Work-hour limits for residents, or doctors in training, were introduced in 2003 and brought down the average. But when researchers removed the resident doctors from the analysis, they still found a nearly 6% decline in work hours.
Growing numbers of women in the profession contributed to the decline in hours, but they weren't a big driver of the trend, Staiger said.
Payment issues may have played more of a role. The overall decrease in hours coincided with a 25% decline in pay for doctors' services, adjusted for inflation. And when the researchers looked closely at U.S. cities with the lowest and highest doctor fees, they found doctors working shorter hours in the low-fee cities and longer hours in the high-fee cities.
Greater competition and more managed care in the low-fee cities may provide a clue to why doctors are working fewer hours.
"It's not so much the fees as the hassle factor," said Dr. Robert Perlmuter, a Chicago internist, who works 60 hours a week. He told about a recent problem with a pharmacy benefit manager. A series of faxes and phone calls got conflicting answers about which of three types of insulin the patient's plan would cover. By the time it was sorted out, "the patient missed insulin for a day."

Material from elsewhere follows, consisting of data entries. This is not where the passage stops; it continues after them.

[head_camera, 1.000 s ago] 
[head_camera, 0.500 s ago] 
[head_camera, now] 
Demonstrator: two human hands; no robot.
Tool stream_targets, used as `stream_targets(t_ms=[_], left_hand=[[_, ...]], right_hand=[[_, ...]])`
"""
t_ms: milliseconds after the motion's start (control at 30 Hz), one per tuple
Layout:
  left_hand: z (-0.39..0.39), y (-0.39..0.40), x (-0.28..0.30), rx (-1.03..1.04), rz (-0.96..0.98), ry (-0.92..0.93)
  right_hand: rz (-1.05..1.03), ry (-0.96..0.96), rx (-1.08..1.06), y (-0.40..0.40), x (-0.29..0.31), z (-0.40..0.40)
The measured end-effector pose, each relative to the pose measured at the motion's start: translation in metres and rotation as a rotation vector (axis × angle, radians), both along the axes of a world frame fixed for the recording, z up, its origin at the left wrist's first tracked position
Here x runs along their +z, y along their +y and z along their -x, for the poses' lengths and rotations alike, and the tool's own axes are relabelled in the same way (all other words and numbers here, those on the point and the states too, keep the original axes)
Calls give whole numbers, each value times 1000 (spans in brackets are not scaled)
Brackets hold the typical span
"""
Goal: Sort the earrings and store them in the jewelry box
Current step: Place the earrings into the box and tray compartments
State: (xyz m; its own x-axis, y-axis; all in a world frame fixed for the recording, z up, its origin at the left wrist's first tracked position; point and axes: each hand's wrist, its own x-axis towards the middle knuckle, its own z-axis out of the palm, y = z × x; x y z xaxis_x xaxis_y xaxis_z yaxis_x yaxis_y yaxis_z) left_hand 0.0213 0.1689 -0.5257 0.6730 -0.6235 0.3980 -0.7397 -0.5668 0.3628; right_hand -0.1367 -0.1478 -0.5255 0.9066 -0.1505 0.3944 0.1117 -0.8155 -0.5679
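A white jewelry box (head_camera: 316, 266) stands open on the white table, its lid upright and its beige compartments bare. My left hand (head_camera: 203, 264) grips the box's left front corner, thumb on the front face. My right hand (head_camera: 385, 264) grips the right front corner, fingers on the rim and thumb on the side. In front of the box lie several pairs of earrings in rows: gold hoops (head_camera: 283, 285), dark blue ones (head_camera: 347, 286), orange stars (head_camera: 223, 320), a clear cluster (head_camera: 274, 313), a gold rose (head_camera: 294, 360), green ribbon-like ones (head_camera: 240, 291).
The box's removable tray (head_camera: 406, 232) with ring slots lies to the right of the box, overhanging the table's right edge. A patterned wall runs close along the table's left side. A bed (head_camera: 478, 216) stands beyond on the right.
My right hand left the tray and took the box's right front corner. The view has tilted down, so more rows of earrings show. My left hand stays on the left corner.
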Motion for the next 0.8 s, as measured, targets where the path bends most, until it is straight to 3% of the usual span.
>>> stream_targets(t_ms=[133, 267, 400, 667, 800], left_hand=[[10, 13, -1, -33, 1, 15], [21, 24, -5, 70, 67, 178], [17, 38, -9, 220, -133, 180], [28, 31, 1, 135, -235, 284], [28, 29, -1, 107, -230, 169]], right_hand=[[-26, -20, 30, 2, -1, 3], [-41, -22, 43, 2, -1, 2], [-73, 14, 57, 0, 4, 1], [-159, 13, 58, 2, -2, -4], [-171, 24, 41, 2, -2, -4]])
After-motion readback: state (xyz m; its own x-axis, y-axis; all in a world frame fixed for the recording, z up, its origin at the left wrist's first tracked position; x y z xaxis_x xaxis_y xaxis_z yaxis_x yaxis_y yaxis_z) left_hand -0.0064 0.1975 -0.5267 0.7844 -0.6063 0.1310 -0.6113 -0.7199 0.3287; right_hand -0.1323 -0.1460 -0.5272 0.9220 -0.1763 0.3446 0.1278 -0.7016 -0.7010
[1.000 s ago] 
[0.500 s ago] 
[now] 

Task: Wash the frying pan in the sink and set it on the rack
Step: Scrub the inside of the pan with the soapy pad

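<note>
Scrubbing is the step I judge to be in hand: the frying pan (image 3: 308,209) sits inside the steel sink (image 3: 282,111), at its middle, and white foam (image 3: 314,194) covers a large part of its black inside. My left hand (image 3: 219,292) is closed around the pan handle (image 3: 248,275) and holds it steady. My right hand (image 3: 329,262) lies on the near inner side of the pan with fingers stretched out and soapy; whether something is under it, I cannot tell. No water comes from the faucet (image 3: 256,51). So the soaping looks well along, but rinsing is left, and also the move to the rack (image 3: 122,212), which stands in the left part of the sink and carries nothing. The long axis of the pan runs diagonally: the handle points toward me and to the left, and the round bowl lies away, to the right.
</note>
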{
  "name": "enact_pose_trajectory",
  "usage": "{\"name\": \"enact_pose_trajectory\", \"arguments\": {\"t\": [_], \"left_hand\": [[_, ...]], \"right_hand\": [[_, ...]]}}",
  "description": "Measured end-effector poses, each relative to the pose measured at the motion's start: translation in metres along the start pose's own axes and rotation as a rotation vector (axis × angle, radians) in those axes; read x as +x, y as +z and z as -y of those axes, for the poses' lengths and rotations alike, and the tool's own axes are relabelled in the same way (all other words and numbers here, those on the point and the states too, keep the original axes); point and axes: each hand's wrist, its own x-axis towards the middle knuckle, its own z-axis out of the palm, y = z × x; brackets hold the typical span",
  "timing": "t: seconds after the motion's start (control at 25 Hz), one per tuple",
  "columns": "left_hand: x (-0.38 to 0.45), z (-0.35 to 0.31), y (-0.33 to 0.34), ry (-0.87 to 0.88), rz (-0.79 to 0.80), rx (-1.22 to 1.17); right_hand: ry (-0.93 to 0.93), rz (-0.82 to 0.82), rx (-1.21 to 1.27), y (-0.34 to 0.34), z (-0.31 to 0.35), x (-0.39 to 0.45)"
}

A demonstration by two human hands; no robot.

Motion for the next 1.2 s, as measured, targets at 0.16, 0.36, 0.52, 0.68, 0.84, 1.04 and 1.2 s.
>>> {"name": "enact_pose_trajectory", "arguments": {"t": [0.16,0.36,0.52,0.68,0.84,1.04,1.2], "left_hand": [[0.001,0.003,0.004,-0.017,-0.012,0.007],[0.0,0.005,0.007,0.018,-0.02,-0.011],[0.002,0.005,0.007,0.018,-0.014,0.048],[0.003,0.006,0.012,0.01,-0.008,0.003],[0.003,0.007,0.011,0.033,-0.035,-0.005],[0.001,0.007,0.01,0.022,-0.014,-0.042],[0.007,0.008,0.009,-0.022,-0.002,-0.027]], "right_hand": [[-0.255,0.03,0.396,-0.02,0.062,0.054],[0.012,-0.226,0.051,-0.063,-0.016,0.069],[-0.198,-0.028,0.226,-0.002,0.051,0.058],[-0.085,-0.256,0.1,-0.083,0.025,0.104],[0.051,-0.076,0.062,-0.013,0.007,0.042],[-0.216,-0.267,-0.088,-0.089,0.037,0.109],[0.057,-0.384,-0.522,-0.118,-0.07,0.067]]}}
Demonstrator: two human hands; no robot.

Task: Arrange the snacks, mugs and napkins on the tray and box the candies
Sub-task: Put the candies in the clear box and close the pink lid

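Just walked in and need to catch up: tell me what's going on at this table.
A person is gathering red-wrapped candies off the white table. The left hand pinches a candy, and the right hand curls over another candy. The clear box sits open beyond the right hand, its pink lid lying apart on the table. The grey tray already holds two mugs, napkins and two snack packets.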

"There's so much oversight for what we do, so many people we have to answer to and so little of it improves care, it's just driving us all crazy," Perlmuter said.
Four years ago, Dr. David Ellington, a family doctor in Lexington, Va., cut back from 65 to 50 hours a week, improving his life "by a factor of about a zillion."

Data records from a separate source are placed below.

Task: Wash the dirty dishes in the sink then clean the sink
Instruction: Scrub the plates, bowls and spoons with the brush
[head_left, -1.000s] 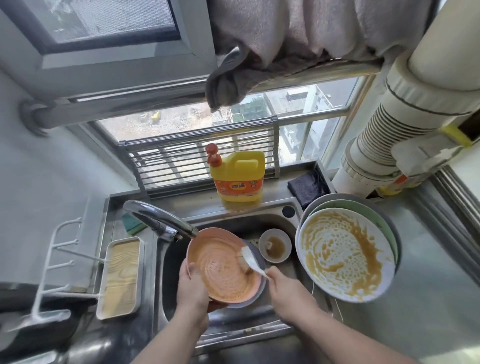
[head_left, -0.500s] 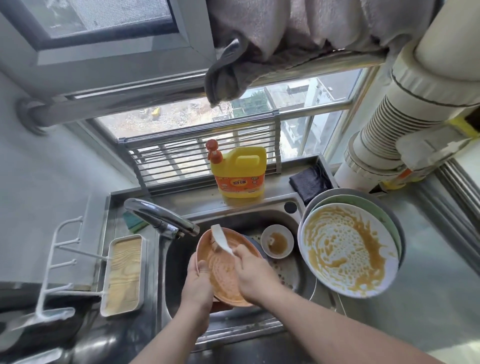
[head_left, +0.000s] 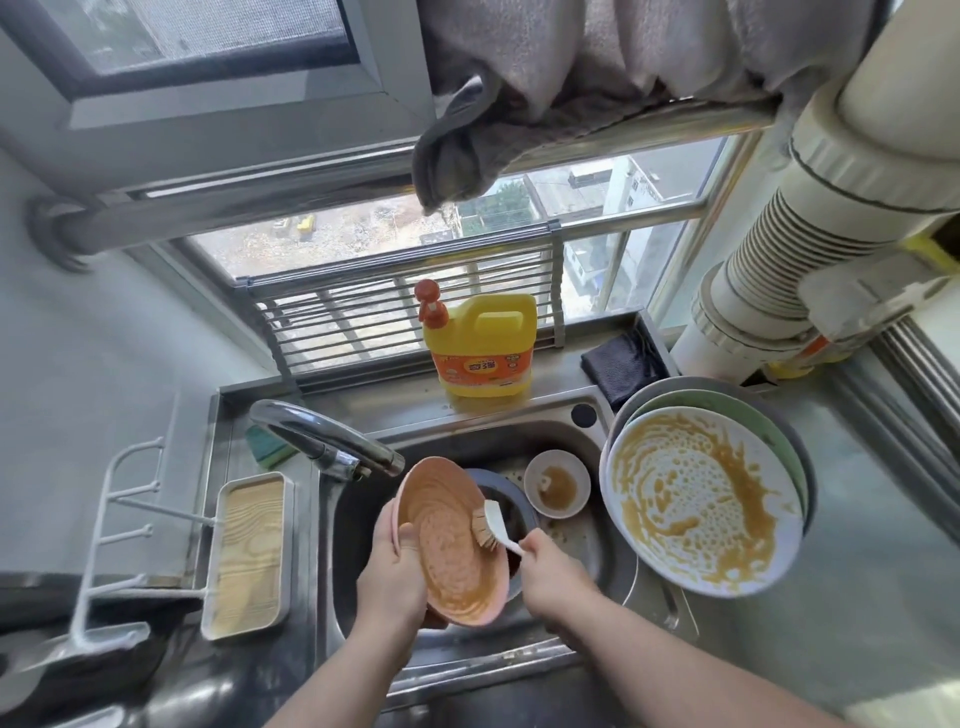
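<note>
A: What can you read from where you stand?

B: Only the orange label on the yellow plastic detergent jug with the red pump (head_left: 480, 348), at twelve o'clock on the ledge behind the steel sink (head_left: 613, 566). It carries large Chinese characters; the small print is too fine to make out.

A: And going left to right?

B: At nine o'clock you have a white wire rack (head_left: 111, 535), then a white rectangular tray with a wood-grain base (head_left: 249, 553). The chrome tap (head_left: 324, 439) arches over the sink's left rim, with a green sponge (head_left: 267, 447) behind it.

A: My hands?

B: Your left hand (head_left: 392, 577) grips the rim of the pink round plate smeared with orange-brown sauce (head_left: 452, 540), thumb on its face, tilted over the basin. Your right hand (head_left: 553, 577) is curled round the handle of the white dish brush (head_left: 493, 527), bristles touching the plate's right side.

A: What crowds you?

B: A grey-blue dish (head_left: 514, 499) sits behind the plate, a small sauce-stained white bowl (head_left: 557, 484) at one o'clock in the sink, and a stack topped by a large white plate streaked with sauce (head_left: 701, 499) at three o'clock, overhanging the sink's right edge. A dark cloth (head_left: 621, 364) lies beyond it.
</note>
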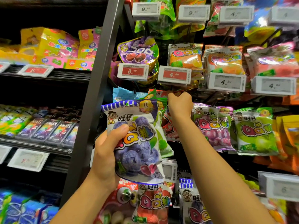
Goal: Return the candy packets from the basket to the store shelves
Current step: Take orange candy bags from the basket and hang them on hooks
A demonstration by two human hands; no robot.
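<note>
A blueberry candy packet (137, 139) is gripped in the left hand (105, 152), near and left of centre, with more packets apparently stacked behind it. The right hand (179, 104) is curled at a peg just below the red 4.00 price tag (174, 74), seemingly hanging a red packet (169, 126); what it pinches cannot be told. Next, the matching blueberry hook must be found. Price tags and crowded hanging packets obstruct access.

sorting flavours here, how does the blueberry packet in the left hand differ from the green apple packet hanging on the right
The blueberry packet shows purple-blue berries and is tilted and crumpled in the left hand. The green apple packet is green, hangs upright and flat, and no hand touches it. Both carry the same cartoon face and QQ logo.
</note>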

"It added five or six years onto my practice life — and I love what I do," Ellington said. "I couldn't have continued to do what I was doing. I couldn't do it physically, emotionally and financially. It had become overwhelming."
The researchers based their analysis on data from U.S. Census Bureau household surveys. The data included self-reported hours from about 27,000 doctors. The study was supported by a grant from the National Institute on Aging.

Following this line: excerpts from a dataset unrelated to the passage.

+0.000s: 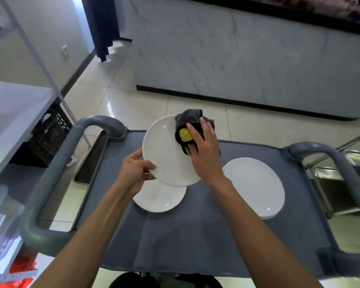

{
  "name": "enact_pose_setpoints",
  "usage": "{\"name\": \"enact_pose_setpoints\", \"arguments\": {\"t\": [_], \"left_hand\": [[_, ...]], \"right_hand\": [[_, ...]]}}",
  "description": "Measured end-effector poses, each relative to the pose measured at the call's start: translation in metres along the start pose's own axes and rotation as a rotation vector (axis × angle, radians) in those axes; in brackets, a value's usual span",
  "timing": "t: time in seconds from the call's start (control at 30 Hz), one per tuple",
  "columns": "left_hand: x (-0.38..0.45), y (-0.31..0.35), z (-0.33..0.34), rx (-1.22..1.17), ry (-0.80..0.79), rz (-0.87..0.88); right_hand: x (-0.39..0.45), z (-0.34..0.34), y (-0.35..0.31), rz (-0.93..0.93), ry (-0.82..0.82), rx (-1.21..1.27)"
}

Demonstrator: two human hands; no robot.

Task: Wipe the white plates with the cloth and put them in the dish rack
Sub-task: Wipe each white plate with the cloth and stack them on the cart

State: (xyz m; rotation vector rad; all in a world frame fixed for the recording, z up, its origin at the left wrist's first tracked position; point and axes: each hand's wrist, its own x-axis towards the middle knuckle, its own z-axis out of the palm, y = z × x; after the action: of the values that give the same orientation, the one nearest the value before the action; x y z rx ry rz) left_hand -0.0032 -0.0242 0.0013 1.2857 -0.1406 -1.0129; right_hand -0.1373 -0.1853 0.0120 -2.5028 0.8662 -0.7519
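Observation:
My left hand point(133, 171) grips the near-left rim of a white plate point(164, 150), holding it tilted above the cart. My right hand point(204, 150) presses a bunched dark grey and yellow cloth point(187, 129) against the plate's upper right part, fingers curled over the cloth. A second white plate point(160, 199) lies flat on the cart top below the held one, partly hidden by it. On the right, white plates point(256, 186) lie stacked; their number is unclear. No dish rack is visible.
The cart top point(195, 235) is dark grey, with grey tubular handles at the left point(50, 183) and right point(341, 163). A white shelf unit point(13, 117) and a black crate point(48, 134) stand left. A marble-fronted counter point(247, 59) runs across the back.

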Motion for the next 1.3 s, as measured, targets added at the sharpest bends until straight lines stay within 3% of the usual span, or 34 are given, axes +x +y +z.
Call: {"name": "enact_pose_setpoints", "arguments": {"t": [0.2,0.5,0.67,0.93,1.3], "left_hand": [[0.006,0.004,0.017,-0.099,0.037,0.036],[0.009,0.007,0.027,-0.148,0.042,0.073],[0.005,0.009,0.031,-0.087,0.009,0.126],[0.004,0.011,0.021,-0.024,0.002,0.143],[0.003,0.008,0.017,0.077,-0.145,0.105]], "right_hand": [[-0.028,-0.007,0.008,0.045,0.021,0.034],[-0.064,0.026,-0.038,0.160,0.144,0.190],[-0.079,0.041,-0.059,0.129,0.139,0.171],[-0.066,0.023,-0.029,0.114,0.111,0.131],[-0.013,-0.010,-0.002,0.061,0.099,0.020]]}}
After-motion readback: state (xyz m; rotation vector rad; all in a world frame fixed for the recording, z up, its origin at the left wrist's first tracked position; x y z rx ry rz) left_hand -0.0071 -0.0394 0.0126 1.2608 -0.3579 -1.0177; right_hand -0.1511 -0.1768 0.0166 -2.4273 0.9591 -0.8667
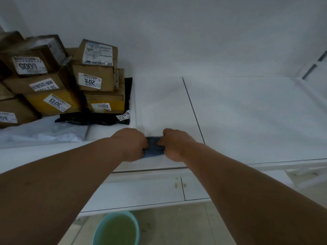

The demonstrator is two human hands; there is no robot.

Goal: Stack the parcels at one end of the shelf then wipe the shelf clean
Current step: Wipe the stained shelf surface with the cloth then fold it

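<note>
Several brown and yellow cardboard parcels with white labels are piled at the left end of the white shelf. A black plastic parcel lies under the pile's right side. A white plastic parcel lies in front. A blue cloth sits near the shelf's front edge, bunched between my hands. My left hand grips its left end and my right hand grips its right end. Most of the cloth is hidden by my fingers.
A thin dark seam divides the shelf boards right of my hands. A lower white shelf with small brown stains lies below. A teal bucket of greenish water stands on the floor beneath. White walls close the back and right side.
</note>
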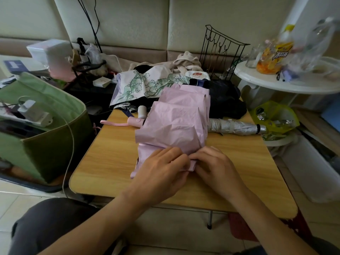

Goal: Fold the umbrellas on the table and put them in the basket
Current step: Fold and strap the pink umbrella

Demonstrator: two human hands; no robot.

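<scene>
A: What's nearest?

B: Both hands, side by side at the near end of the pink umbrella (pixel 173 124) on the desk (pixel 110 162). The left hand (pixel 161 173) lies over the canopy's near edge, its fingers bent down onto the fabric. The right hand (pixel 213 166) has its fingers curled in, pinching the bunched fabric at the tip.

A: And the umbrella itself?

B: Collapsed but loose, canopy crumpled, lying from the near middle of the desk away toward the far side. Its pink handle (pixel 136 122) and strap (pixel 114 123) stick out to the left.

A: Behind that?

B: A silver umbrella (pixel 235 127), rolled tight, lies to the right, touching the pink one. Further back, a floral umbrella (pixel 139 87) is half open, and a dark umbrella (pixel 226 96) is heaped at the far right.

A: The basket?

B: The green basket (pixel 46 144) stands off the desk's left side. A white charger (pixel 35 115) with a cable rests across its opening.
</scene>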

"This really presents a problem for us as a country as we strive to maintain a sufficient primary care work force," said Dr. Ann O'Malley of the nonpartisan Center for Studying Health System Change, which has found declines over the past decade of about two hours per week in doctor work time.
The center's surveys add a piece to the puzzle. They've found overall work hours for primary care physicians and medical specialists declining, but hours worked by surgeons remaining stable, said O'Malley who wasn't involved in the new study.
On top of that, fewer medical students are choosing primary care and more are pursuing higher paying specialties. Paying primary care doctors for the time they spend coordinating care, such as talking to other doctors and avoiding duplicative tests, could help, she said.
Primary care doctors handle 2,300 patients on average, far too many for them to be able to realistically follow guidelines for managing their patients' chronic illnesses, let alone their acute care needs, said Dr. Thomas Bodenheimer of University of California, San Francisco. He wasn't involved in the new analysis but studies work force issues in primary care.
"It's just too many patients to take care of," Bodenheimer said. "And you don't make that much money for each visit. It's really exhausting. It's extremely hard work."